Okay, so your question makes sense, but using your numbering & descriptions the best & most practical way to build a PHP site the way you describe is via option 1 added with option 3 to have what is typically called SEO friendly (aka: human readable, nice, simple, etc.) URLs.

From a practical standpoint, structuring a system so all calls go through a common index.php file is a bit more heavy lifting on your side as a coder to begin with. But guess what? You are a programmer creating a tool that should have as much long term stability & security as it can have. So it is in your best interest—and your site’s best interest—to code towards option 1 as much as possible.

From a security point of view, it’s pretty easy to explain why option 1 wins all the time. By having the request for content being parsed via index.php you can easily program against any security issues you might have in one area instead of spreading yourself out across tons of files & functions. So let’s say you spot a security hole & know how to fix it. By having it all go through index.php—and the files it relies on—you can add a patch to your sites core code so the hole is patched regardless of if you have 1, 10, 100 or even 1,000 pages or more.

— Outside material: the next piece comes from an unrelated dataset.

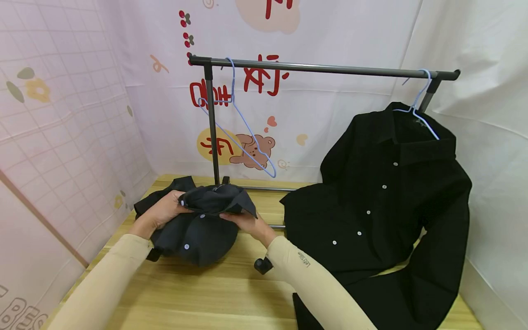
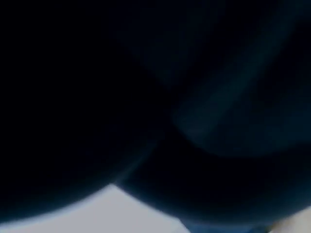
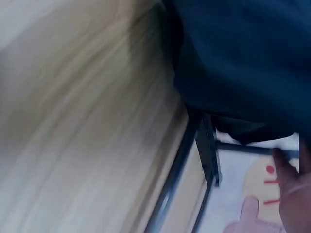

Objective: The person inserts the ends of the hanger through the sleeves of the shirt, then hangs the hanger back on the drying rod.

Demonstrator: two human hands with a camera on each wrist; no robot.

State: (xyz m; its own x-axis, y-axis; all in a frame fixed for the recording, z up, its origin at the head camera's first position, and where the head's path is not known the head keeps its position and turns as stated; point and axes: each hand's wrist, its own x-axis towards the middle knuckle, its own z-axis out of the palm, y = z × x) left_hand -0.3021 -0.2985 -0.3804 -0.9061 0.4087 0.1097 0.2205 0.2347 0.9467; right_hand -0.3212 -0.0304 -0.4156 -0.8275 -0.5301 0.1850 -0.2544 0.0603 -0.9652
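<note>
A bunched dark button-up shirt (image 1: pixel 202 243) with white buttons is held just above the wooden table, left of centre in the head view. At the left side of its collar, my left hand (image 1: pixel 167 208) grips the cloth. My right hand (image 1: pixel 246 223) holds the collar's right side, its fingertips partly hidden by fabric. Dark cloth (image 2: pixel 146 97) fills most of the left wrist view, hiding the left fingers. In the right wrist view the shirt (image 3: pixel 243 58) hangs beside the right hand (image 3: pixel 296 204), which shows only in part.
Behind stands a dark metal rack (image 1: pixel 321 68). An unloaded blue hanger (image 1: pixel 247 133) hangs at its left end. On the right, a black shirt (image 1: pixel 392 197) hangs from another blue hanger (image 1: pixel 416 98), its lower part lying on the wooden table (image 1: pixel 198 298).
</note>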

Also, in the year 2013 you should not use filenames for URL calls. Option 3 which creates the “nice” URLs solves that. It obscures your actual file system URL from the world. And it hides the fact you are indeed using PHP from the world. Note that part of any security plan should you making sure your site doesn’t announce to the world that you are using PHP via headers, but that concept is outside the scope of this question.

Also, the benefit of having nice URLs that obscure your code is this: Let’s say you get bored with PHP & want to move onto Python or Ruby for your coding. Well, now since the underlying programming language is obscured you can now reprogram your site in another language & as long as you make sure to have your scripts react as expected to the illd site URLs, you’re good to go.